Vision-Language-Action models — RT-2 and OpenVLA

10 atomic recall cards. Export to Anki and let spaced repetition do its slow work.

In Anki: File → Import, choose this TSV, set field separator to Tab, deck = Tokens to Embodied Minds · Ch 31, note type = Basic.

Front	Back
How does RT-2 tokenize robot actions?	Each of 7 action dimensions is discretized into 256 bins and encoded as one text token. The 7-token action sequence is generated by the same next-token prediction machinery as language.
What is the emergent generalization finding from RT-2?	Approximately 2x improvement on semantic reasoning tasks (new objects, novel instructions) vs RT-1 — emergent from co-finetuning the VLM on both robot trajectories and web VQA data.
What three components does OpenVLA improve over RT-2?	1. Dual vision encoder: DINOv2 ViT-B/14 + SigLIP So400M fused. 2. Open LLM backbone: Llama 2 7B. 3. Larger training dataset: 970K demos from Open X-Embodiment (vs RT-1's ~130K).
What is Open X-Embodiment?	A dataset of 970K robot demonstrations from 22 robot types across 21 research institutions, aggregated by the RT-X team (2023).
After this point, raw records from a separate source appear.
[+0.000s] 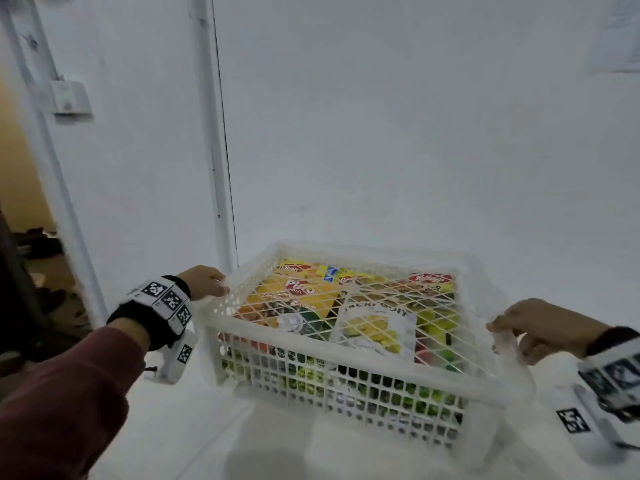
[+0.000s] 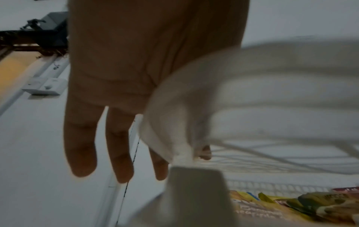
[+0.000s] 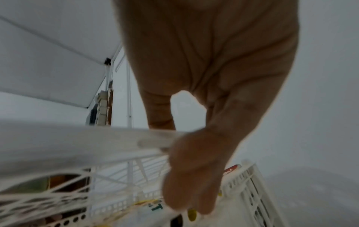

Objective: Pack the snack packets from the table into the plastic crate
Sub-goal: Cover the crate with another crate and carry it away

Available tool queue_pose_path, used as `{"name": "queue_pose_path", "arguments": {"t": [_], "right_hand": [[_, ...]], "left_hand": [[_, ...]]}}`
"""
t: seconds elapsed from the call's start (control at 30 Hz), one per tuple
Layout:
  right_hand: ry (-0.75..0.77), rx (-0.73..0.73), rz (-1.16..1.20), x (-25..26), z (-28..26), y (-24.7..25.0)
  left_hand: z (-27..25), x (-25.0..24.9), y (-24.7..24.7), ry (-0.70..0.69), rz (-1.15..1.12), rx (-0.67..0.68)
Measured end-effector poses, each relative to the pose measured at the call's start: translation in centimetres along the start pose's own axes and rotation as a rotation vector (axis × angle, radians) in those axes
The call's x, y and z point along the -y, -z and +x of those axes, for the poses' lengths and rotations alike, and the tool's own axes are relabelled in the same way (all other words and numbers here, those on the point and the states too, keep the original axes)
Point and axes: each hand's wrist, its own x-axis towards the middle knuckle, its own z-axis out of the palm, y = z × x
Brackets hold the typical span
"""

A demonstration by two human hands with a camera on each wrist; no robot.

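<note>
I've got both hands on the plastic crate [image 1: 346, 344] right now, one at each end. My left hand [image 1: 207, 283] sits at the crate's left rim: in the left wrist view three fingers [image 2: 81, 147] hang straight down outside the rim while another fingertip shows curled over the white edge, so it's hooked on rather than clenched. My right hand [image 1: 540, 327] grips the right end, and the right wrist view shows the thumb pressing on top of the flat white rim with the other fingers wrapped beneath it. Between my hands lies a white lattice lid [image 1: 349, 299] over the crate's top, and through it I see the snack packets [image 1: 379, 329] inside: a white pouch with yellow pieces printed on it at the near middle, an orange-yellow bag [image 1: 298, 289] to its left, red packaging at the far right corner. Under the crate is the white table [image 1: 173, 427]. Beyond it, a white wall [image 1: 381, 133], with a doorway at far left.
</note>
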Motion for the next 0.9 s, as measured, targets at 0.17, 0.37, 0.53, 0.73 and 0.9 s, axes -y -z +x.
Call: {"name": "queue_pose_path", "arguments": {"t": [0.17,0.37,0.53,0.73,0.9], "right_hand": [[-0.066,-0.073,-0.152,1.4,0.8,-1.0],[-0.203,-0.025,-0.257,2.6,0.8,-2.3],[-0.297,-0.052,-0.249,3.4,0.8,-2.6],[-0.25,-0.147,-0.216,2.9,2.6,-3.3],[-0.146,-0.225,-0.424,1.9,3.6,-4.8]], "left_hand": [[2.3,0.7,0.2,-0.026,0.034,0.098],[4.1,1.9,0.8,-0.058,-0.011,0.214],[5.6,1.8,1.4,-0.024,-0.204,0.284],[7.3,0.2,-0.7,-0.056,-0.291,0.271],[8.3,0.0,-2.4,-0.147,-0.069,0.289]]}}
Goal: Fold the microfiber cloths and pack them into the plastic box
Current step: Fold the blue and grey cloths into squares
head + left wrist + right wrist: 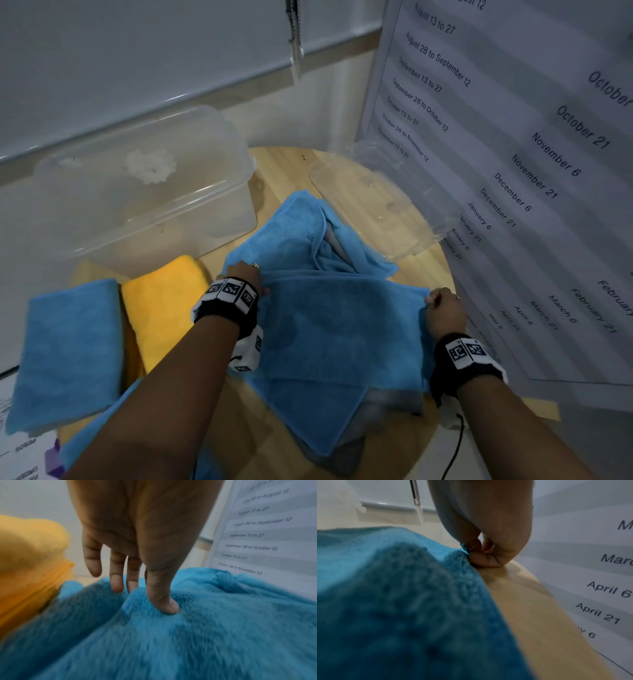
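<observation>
Left hand (245,274): it holds the left far corner of the blue microfiber cloth (339,325); in the left wrist view the thumb (164,601) presses into the pile from above and the fingers (116,582) go behind the edge, so the cloth is pinched between them.
Right hand (443,308): curled tight on the right far corner of the same cloth; the right wrist view shows the corner nipped between thumb and fingertips (485,561), the knuckles low on the wood.
Blue microfiber cloth: spread in the middle of the round wooden table (394,455), its far edge stretched between the two hands; beyond that edge more blue cloth lies crumpled, with something grey inside the folds.
Plastic box (144,192): clear, lid off, at the far left of the table; whether any cloth is inside, I cannot tell.
Lid (380,202): clear, lying flat at the far right, beside the crumpled blue cloth.
Folded cloths: a folded yellow cloth (164,308) in front of the box, and a folded blue cloth (68,346) to its left.
Printed date chart (513,178): on the right, next to the table.
</observation>
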`<move>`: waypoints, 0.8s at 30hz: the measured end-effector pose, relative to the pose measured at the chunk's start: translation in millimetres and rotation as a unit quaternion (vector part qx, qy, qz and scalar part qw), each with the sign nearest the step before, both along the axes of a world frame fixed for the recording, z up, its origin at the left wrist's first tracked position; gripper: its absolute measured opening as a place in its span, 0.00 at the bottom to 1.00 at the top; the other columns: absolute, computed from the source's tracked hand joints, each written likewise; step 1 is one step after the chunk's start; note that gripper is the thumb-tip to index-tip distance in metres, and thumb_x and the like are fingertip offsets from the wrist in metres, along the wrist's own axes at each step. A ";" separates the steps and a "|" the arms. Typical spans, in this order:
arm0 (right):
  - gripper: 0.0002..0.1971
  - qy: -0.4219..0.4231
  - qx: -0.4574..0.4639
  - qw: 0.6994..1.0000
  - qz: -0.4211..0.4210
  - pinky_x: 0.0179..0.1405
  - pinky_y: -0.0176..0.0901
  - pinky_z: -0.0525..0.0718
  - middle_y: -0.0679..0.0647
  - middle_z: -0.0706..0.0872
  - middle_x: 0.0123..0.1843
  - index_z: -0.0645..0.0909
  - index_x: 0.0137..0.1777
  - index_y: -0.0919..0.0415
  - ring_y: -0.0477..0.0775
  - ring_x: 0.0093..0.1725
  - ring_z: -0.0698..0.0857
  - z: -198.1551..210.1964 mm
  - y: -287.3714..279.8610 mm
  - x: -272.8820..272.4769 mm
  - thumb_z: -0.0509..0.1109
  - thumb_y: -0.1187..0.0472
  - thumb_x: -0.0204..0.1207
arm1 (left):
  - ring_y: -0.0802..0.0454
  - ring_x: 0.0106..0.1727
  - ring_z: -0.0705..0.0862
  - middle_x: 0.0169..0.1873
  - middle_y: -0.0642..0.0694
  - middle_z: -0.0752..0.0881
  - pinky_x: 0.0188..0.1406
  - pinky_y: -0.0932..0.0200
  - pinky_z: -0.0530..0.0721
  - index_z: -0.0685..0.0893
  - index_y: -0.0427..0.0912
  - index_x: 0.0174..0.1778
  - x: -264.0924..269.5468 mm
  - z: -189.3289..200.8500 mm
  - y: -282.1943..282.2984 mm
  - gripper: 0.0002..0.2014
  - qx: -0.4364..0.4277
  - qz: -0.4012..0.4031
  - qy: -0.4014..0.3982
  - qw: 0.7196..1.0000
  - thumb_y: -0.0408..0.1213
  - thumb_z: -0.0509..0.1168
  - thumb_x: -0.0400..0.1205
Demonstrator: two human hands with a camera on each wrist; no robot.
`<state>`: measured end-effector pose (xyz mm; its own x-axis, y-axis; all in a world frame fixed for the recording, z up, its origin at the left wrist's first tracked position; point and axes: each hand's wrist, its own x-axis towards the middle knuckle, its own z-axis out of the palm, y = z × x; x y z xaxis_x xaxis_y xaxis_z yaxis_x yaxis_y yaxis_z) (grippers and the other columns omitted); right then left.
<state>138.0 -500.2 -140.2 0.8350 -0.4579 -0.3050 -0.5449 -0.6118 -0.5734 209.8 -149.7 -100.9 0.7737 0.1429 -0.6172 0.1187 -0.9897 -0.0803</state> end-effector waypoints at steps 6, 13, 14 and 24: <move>0.07 0.003 -0.002 1.000 -0.008 0.42 0.43 0.67 0.61 0.76 0.45 0.70 0.43 0.63 0.60 0.46 0.76 -2.8 0.1 0.0 0.58 0.75 0.76 | 0.45 0.56 0.80 0.42 0.49 0.77 0.66 0.44 0.72 0.81 0.50 0.43 13.3 36.6 -4.7 0.01 -0.068 0.061 -0.087 0.992 0.42 0.65 0.80; 0.05 0.004 -0.006 1.000 -0.020 0.40 0.47 0.66 0.57 0.72 0.42 0.65 0.44 0.61 0.58 0.40 0.71 -2.9 -0.3 -1.7 0.54 0.69 0.81 | 0.44 0.59 0.79 0.50 0.46 0.81 0.65 0.46 0.66 0.80 0.49 0.48 15.7 27.7 -15.3 0.08 -0.072 0.114 -0.091 0.987 0.34 0.58 0.81; 0.05 0.013 -0.009 1.000 -0.019 0.40 0.47 0.67 0.55 0.72 0.41 0.66 0.44 0.60 0.58 0.40 0.72 -3.4 -0.6 -1.4 0.54 0.68 0.81 | 0.44 0.60 0.78 0.52 0.46 0.82 0.66 0.45 0.64 0.81 0.48 0.50 14.0 23.2 -16.7 0.08 -0.076 0.128 -0.079 0.986 0.34 0.58 0.81; 0.21 -0.191 -0.102 0.958 0.190 0.68 0.59 0.74 0.68 0.69 0.76 0.70 0.72 0.65 0.69 0.72 0.70 24.4 64.3 -39.6 0.59 0.64 0.78 | 0.35 0.75 0.70 0.77 0.36 0.67 0.68 0.38 0.75 0.73 0.40 0.73 -84.0 10.0 -110.0 0.29 -0.204 -0.097 -0.271 0.936 0.46 0.44 0.79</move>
<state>98.4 -435.9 -115.8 0.9859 -0.1165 0.1198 -0.0350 -0.8448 -0.5339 125.8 -259.7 -90.9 0.9759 -0.1946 -0.0987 -0.1524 -0.9317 0.3296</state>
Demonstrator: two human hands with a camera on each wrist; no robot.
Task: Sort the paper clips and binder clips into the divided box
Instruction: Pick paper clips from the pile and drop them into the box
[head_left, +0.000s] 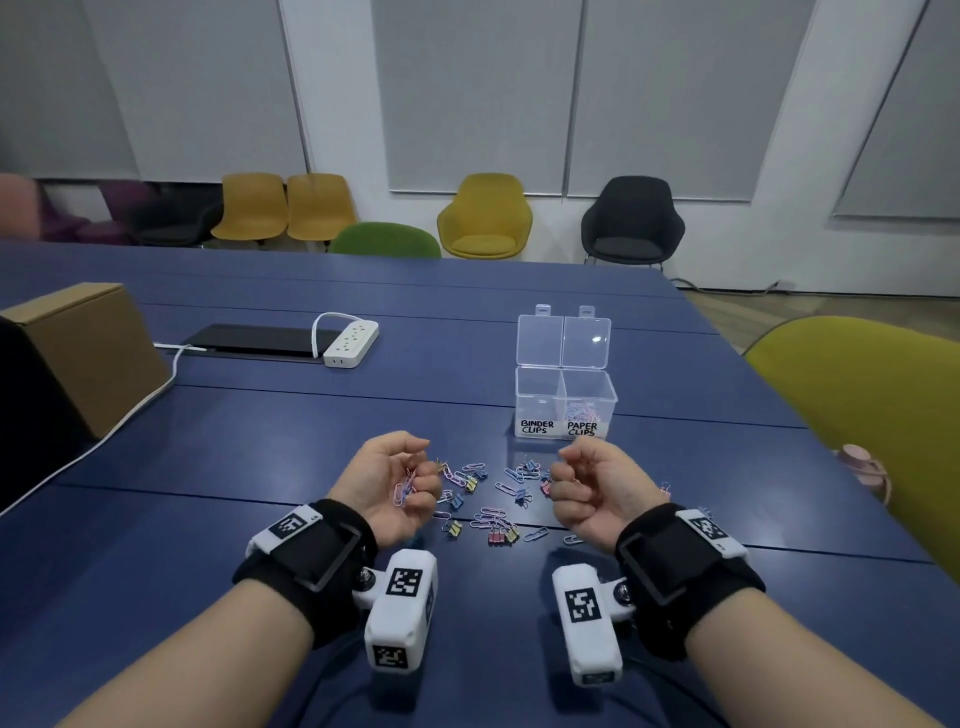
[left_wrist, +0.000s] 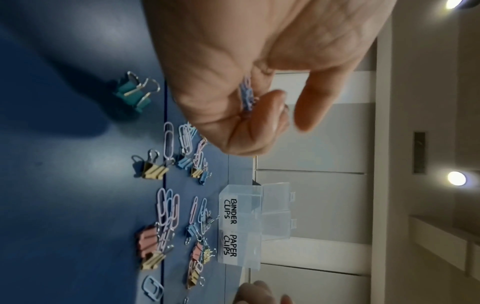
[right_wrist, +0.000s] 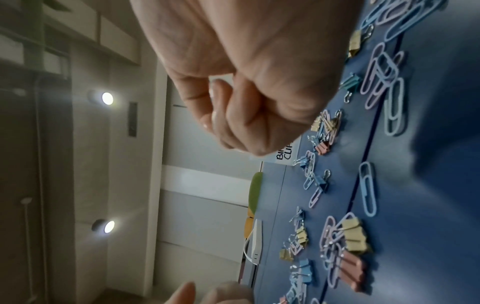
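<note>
Paper clips and binder clips in pastel pink, blue, lilac and yellow lie scattered together (head_left: 488, 499) on the dark blue worktop (head_left: 260, 467), in a loose patch between the person's two raised hands and just in front of the box. The clear plastic divided box (head_left: 565, 402) stands beyond them with its two hinged lids thrown back; handwritten white labels on its front read "BINDER CLIPS" on the left compartment and "PAPER CLIPS" on the right. A small heap of pastel paper clips (head_left: 582, 411) already sits in the right compartment, while nothing can be made out in the left one.

The left hand (head_left: 392, 483) is held palm up above the worktop, fingers curled around a little bundle of pink and blue paper clips (head_left: 405, 486); the left wrist view shows the same bundle (left_wrist: 246, 96) pinched against the fingers. The right hand (head_left: 592, 486) is also lifted clear of the worktop, fingers curled tight into the palm; whether it holds anything cannot be told from any view. A pair of teal binder clips (left_wrist: 136, 92) lies just beside the left hand, apart from the main patch.

Further out on the worktop sit a white power strip (head_left: 350, 343) with its cable, a flat black device (head_left: 254, 340) next to it, and a brown cardboard box (head_left: 88, 353) at the left edge.
</note>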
Training on this diverse dataset gives OpenVLA cross-embodiment generalization.
What is OpenVLA-OFT?	Optimized Fine-Tuning variant of OpenVLA: parallel decoding (all 7 action tokens simultaneously), action chunking, and continuous action representation. Reduces inference latency from ~2 seconds to under 200ms.
What LoRA rank is recommended for OpenVLA fine-tuning on a 30-demo dataset?	Rank 16-32 applied to the Llama 2 backbone, with DINOv2 and SigLIP frozen. This fits in 24GB VRAM and converges in 5-10 epochs on small datasets.
What is the inference latency of base OpenVLA vs OpenVLA-OFT?	Base OpenVLA: ~2 seconds per action (7 sequential tokens). OpenVLA-OFT: under 200ms per action (parallel decoding + action chunking).
What is the primary source for OpenVLA?	OpenVLA: An Open-Source Vision-Language-Action Model, Kim et al., arXiv:2406.09246, June 13, 2024. Project: openvla.github.io.
On the 29-task benchmark, how does OpenVLA compare to RT-2-X?	OpenVLA (7B) beats RT-2-X (55B) by 16.5 percentage points absolute task success across 29 tasks on 7 robot platforms.
For the JHU humanoid capstone, when should you use OpenVLA vs SmolVLA?	OpenVLA (7B) if you have a 24GB+ GPU and want the strongest open VLA baseline. SmolVLA (450M) if you have a 12GB consumer GPU or need faster inference. Start with OpenVLA zero-shot, use the gap to decide whether to fine-tune OpenVLA or switch to SmolVLA for the hardware constraint.